The open transom outboard arrangement makes all kinds of sense but, like any open transom arrangement, it does increase the possibility of getting pooped. On the other hand, the open transom also works like like a great big cockpit drain so as long as getting pooped in confined to the cockpit we’re more or less OK. So, take a look at the companionway on a Ranger 26…

With the hatch boards out you have a really big frelling hole in the boat. My general rule-of-thumb for companionways is that the bottom of the opening should be at least six-inches above the level of the cockpit seats. The best way to do this is to fiberglass the offending void but you could get by with just gluing or bolting the lower hatch board in place. My vote would be to just fiberglass the section.

Since we’re now talking fiberglass we might also consider getting rid of a section of the foot well and raising it to three or four inched below the seat tops. This would cut down on the potential flooded volume of the cockpit while giving us more stowage space in the process which, to me at least, this is a win/win situation.

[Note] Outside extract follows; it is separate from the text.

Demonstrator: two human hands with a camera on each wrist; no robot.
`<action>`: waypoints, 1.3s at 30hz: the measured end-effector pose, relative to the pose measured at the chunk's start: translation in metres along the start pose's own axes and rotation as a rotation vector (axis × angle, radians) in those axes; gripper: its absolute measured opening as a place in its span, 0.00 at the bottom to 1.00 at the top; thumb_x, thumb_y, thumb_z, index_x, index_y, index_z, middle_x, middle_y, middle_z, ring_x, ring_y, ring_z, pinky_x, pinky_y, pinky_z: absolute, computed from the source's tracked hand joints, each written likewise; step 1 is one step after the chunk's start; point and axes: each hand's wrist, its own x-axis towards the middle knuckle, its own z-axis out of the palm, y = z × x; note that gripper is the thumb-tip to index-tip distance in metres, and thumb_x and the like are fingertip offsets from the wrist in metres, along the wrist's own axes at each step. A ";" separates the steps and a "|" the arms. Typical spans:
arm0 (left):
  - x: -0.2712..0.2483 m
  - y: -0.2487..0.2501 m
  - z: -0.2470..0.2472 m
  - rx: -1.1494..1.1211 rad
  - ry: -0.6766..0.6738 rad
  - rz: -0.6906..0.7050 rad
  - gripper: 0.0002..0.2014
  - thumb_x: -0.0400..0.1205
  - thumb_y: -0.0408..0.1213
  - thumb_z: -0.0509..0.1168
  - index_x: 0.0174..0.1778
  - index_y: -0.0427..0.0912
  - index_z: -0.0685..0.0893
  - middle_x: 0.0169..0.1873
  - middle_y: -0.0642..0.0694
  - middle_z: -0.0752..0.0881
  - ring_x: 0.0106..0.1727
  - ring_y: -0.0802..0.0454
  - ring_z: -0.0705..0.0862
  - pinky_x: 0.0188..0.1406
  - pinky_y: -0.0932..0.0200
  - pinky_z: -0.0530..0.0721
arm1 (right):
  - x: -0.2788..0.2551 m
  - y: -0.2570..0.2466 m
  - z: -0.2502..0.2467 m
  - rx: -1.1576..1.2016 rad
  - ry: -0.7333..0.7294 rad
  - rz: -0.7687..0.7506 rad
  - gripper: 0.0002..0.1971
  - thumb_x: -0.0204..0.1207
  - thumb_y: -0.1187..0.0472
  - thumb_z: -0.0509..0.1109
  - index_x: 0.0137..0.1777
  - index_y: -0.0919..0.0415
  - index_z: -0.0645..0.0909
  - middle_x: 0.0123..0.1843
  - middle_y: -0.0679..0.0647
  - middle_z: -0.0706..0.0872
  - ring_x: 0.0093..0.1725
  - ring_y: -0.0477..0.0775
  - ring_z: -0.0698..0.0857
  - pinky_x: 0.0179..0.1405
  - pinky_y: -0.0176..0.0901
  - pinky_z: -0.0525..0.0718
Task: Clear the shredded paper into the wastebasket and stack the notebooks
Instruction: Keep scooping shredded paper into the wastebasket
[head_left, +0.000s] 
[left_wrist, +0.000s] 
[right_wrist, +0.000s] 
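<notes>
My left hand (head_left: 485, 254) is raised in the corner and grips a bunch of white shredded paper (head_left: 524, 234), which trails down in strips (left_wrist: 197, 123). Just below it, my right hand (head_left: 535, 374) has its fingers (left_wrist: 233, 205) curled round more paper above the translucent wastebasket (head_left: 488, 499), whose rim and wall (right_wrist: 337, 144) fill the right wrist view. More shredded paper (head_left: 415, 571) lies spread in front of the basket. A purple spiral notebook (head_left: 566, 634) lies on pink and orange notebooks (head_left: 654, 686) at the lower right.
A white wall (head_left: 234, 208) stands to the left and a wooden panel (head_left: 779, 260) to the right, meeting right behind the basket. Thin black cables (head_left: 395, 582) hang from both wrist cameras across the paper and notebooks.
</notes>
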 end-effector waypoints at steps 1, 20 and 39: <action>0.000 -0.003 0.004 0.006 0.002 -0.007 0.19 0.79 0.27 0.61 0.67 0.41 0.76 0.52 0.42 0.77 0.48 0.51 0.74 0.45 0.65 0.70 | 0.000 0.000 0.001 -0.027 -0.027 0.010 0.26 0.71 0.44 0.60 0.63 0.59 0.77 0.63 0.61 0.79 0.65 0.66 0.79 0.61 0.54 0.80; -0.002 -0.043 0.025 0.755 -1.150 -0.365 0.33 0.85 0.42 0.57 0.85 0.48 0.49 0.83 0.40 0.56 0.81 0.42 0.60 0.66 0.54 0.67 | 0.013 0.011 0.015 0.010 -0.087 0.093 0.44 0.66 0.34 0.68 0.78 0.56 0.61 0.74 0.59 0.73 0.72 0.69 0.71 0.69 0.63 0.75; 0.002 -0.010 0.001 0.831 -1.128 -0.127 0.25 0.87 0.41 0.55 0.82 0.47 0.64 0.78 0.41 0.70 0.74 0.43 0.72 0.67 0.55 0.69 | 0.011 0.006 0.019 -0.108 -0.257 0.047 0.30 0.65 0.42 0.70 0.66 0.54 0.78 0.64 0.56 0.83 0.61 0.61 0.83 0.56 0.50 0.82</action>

Before we leave the cockpit subject I’ll point out that while most boats of this size may have a 9.9 or 15 HP motor a 5 or 6 HP is more than sufficient and the weight savings makes it something of a no-brainer.

Earlier I mentioned that a hard dodger would make a lot of sense and would go a long way to improve the cockpits comfort level while adding a good place to have headroom in the galley area.

Now we should wend our way forward to the bow and you’ll quickly notice that the Ranger 26 lacks anything approaching a bow roller, proper fairleads, and the sort of cleats needed to handle real ground tackle. Need I say more?

Which leaves us with the rig and that includes the mast, stays, chain plates, associated hardware, and sails. This is an area where a lot of people wind up spending a lot more than the boat is worth (Especially if you don’t do all of your own work). So it’s an area of the project where you have to get serious. Given the Ranger 26’s age and the likely chance that the standing rigging is just as old I’d go into this process that at the bare minimum you’ll need to replace the stays, chainplates and associated hardware. Masts, in general, are non-problematic and last forever. You will need to look seriously at the sail inventory and while it is still pretty easy to buy good condition used sails for this size of boat so you’ll have to factor all of the costs. Oh yeah, there’s running rigging as well…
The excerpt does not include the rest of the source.